Here’s the big problem:

  • There is no distinction when you get a timeout as to whether it is a memory error, a network or permission problem, or a true timeout.
  • There are no network logs indicating that the networking is the problem when you increase the timeout and the VPC Endpoint doesn’t exist in the proper subnet.

These things make it very difficult to troubleshoot effectively. However, by going through the steps above you will figure it out…eventually.

Note that this solves problems if you’re using a VPC with one subnet. But if you have a VPC with multiple subnets, read this:

Here’s what I am adding to my AWS Wishlist:

Report Memory Errors More Explicitly: AWS can figure out that your function ran out of memory and show you that error message in the console and when you run the function. They have the values there so obviously they can do the math and report the error.

Report No Access to Service Errors More Explicitly: Report back to the user when there is no network path to reach an AWS Service. Obviously you can figure that out on the back end.

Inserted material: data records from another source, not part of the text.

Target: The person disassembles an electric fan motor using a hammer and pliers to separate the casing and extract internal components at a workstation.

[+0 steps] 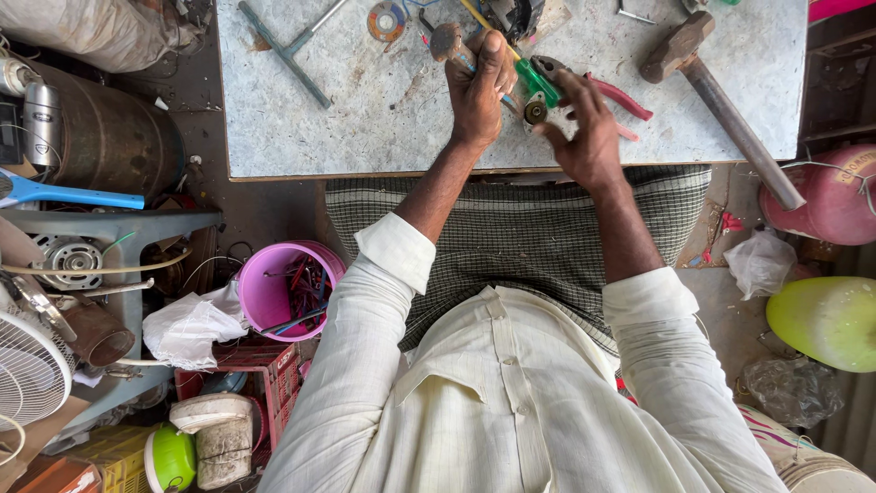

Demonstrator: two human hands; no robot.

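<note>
**Two hands on one small part at the worktop edge**

Both hands meet over the grey speckled worktop (365, 110). The left hand (476, 91) has its grip clenched round a green-handled screwdriver (538, 80), whose tip end points down at a small round metal part (536, 111). The right hand (589, 137) pinches that part between fingertips, just beside red-handled pliers (613, 93).

The part sits near the worktop's front edge and is held only by fingertips. If the screwdriver slips off it, the tip would likely jab the right hand's fingers, or the part could drop onto the lap. A heavy hammer (721, 100) lies near, its handle overhanging the edge.

Low down on the left, a red crate (274, 383) and a yellow carton (114, 456) sit on the floor; its print is too small to make out.
</note>
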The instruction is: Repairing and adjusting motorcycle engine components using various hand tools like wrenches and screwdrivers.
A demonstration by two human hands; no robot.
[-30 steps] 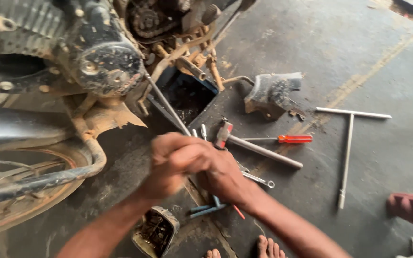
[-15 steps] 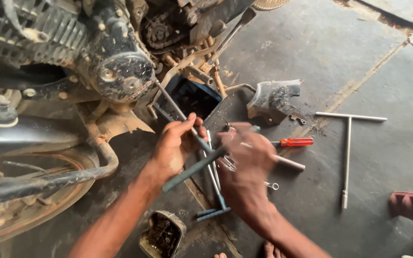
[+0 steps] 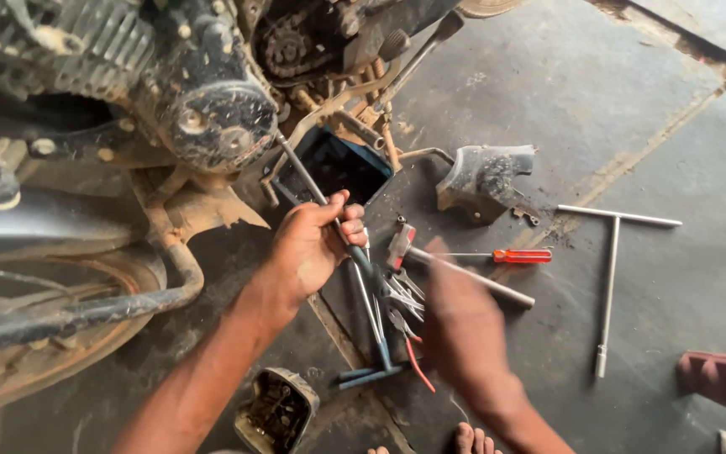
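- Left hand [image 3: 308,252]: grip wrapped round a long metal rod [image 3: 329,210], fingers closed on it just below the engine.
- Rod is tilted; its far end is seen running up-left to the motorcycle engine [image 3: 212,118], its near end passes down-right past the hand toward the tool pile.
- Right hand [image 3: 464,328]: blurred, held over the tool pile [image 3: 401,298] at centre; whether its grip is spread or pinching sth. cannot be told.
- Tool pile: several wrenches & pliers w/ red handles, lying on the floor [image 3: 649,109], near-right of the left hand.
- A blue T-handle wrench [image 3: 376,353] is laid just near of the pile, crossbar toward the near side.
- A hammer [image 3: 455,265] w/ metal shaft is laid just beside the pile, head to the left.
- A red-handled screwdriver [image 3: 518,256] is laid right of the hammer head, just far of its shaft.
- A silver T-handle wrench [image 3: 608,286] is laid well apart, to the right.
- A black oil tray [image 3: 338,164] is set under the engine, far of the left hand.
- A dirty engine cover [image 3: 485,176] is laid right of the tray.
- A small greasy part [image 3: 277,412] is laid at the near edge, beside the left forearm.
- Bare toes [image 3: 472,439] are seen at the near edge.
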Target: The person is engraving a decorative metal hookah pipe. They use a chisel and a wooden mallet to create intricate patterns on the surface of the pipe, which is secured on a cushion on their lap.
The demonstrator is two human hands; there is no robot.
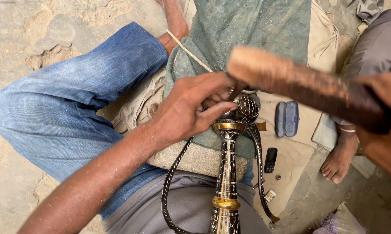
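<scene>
Denim covers the bent knee (70,108) at the left, resting on sandy ground (39,30). Next to it, the left hand (191,108) curls its fingers around something small and thin, pressed to the patterned round head of a black and brass engraved metal piece (228,173); what it pinches is too hidden to name. That piece stands upright between the legs, its top lying against a stone block (200,158) draped with green cloth (247,30). Curved black metal strips (171,186) hang off both sides. Further right, the right hand (384,125) is closed around a blurred wooden mallet (299,84), raised over the head. Beyond lie a blue case (287,118), a small phone (270,160) and another person's bare foot (340,156).
</scene>
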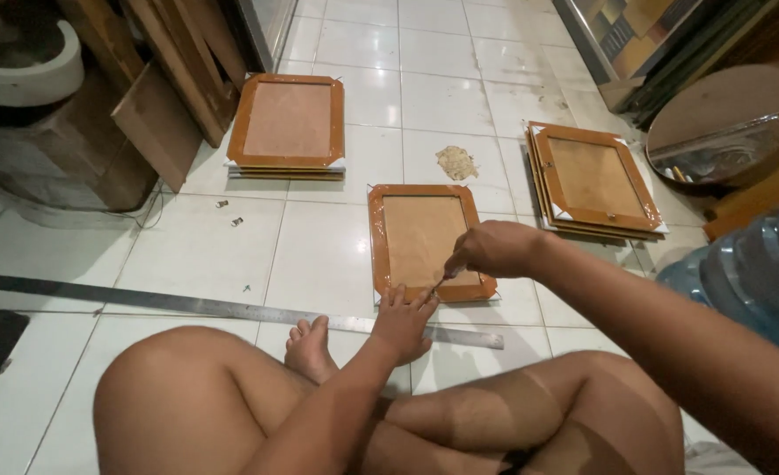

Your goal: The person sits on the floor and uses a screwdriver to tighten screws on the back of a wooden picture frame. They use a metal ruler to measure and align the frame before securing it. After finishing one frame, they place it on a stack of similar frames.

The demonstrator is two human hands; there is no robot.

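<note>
A brown picture frame lies back-up on the white tiled floor in front of me, edged with brown tape. My left hand rests flat at its near edge, fingers spread, pressing on the frame and the long steel ruler. My right hand is closed on a small thin tool whose tip touches the frame's near right corner. What kind of tool it is I cannot tell.
A stack of similar frames lies at the back left, another stack at the right. A crumpled tape scrap and small metal bits lie on the tiles. Wooden boards lean left; a blue water jug stands right.
</note>
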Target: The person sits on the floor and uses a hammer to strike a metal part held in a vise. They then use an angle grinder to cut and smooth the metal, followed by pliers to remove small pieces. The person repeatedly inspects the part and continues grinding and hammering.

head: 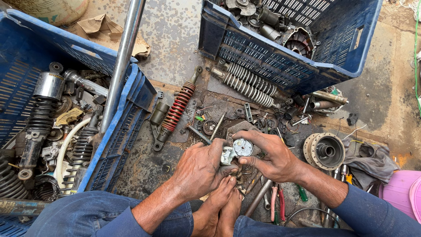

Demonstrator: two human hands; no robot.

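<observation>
My left hand (199, 169) and my right hand (267, 153) meet low in the middle of the head view, both closed around a small round silvery metal part (241, 148) with a pale housing. The right thumb and fingers curl over its right side, and the left fingers grip its left edge. My bare feet (221, 206) sit just below the hands. A screwdriver-like rod (199, 134) and other small tools lie on the ground just beyond the part.
A blue crate (131, 114) at left holds black shock absorbers and a steel tube (122, 61). Another blue crate (280, 61) of engine parts stands at top right. A red-spring shock (177, 107), grey springs (247, 83), a round hub (324, 151), rags and pliers litter the greasy floor.
</observation>
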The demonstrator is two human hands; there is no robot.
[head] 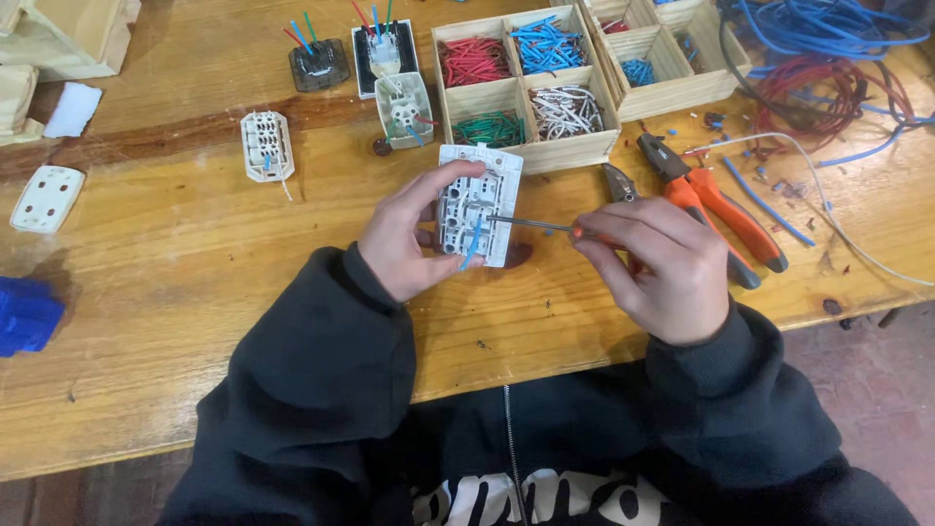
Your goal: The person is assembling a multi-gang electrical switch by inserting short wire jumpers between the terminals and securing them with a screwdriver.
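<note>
I am looking down at my left hand [404, 239], which is gripping a white plastic wall-switch module [475, 205] back side up, thumb across its upper edge and fingers curled along its left side, just above the wooden tabletop [195, 282]. My right hand [654, 261] is pinching the orange handle of a slim screwdriver with a bare steel shaft [531, 224], fingertips pressed together around it. The shaft is lying nearly level, its long axis running right to left, with the tip touching the module's middle, just beside a short blue wire [474, 244] sticking out of the lower terminals. Orange-handled pliers [716, 200] are lying just behind my right hand, and a wooden compartment tray of cut wires [526, 93] is sitting beyond the module.
</note>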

Permissions errors: I did not have a permission error in this case. I presume if I did it would not be reported as a timeout error and it should not be. This includes a misconfiguration of the VPC Endpoint policy or some other policy.

Report back explicitly which policy or network configuration is preventing access so the user doesn’t have to go through all these hoops to add all access and then remove different access step by step to figure out what the problem is. In this case, the main problem is that the same error gets reported for a true timeout and lack of network access. Those need to be different.

By the way, this is what X-Ray looks like after success and it’s not that much different. It wasn’t very helpful in solving this particular problem. Maybe it would be if it showed you here that access to a particular AWS service got blocked and by what network resource.

OK, we can access AWS Secrets Manager. I have some templates to fix and I’m guessing we’ll need an endpoint for KMS as well, unless that happens behind the scenes within the AWS Network. More testing to be done.

I’ve explained a number of times why you need a VPC. Yes, this is painful, but the results if you don’t use one are likely worse.

At one point I explained why you need a VCP for Lambda but I didn’t even take into account the configuration to call AWS networking.

But as we were discussing on Twitter Ben Kehoe said, “Yes, but AWS should make it easier.” I agree. Lack of sufficient logs and generic error messages made this way too time consuming to troubleshoot. Hopefully AWS will be able to fix it with better error messages and the improvements they are working on for the VPC Resource Map.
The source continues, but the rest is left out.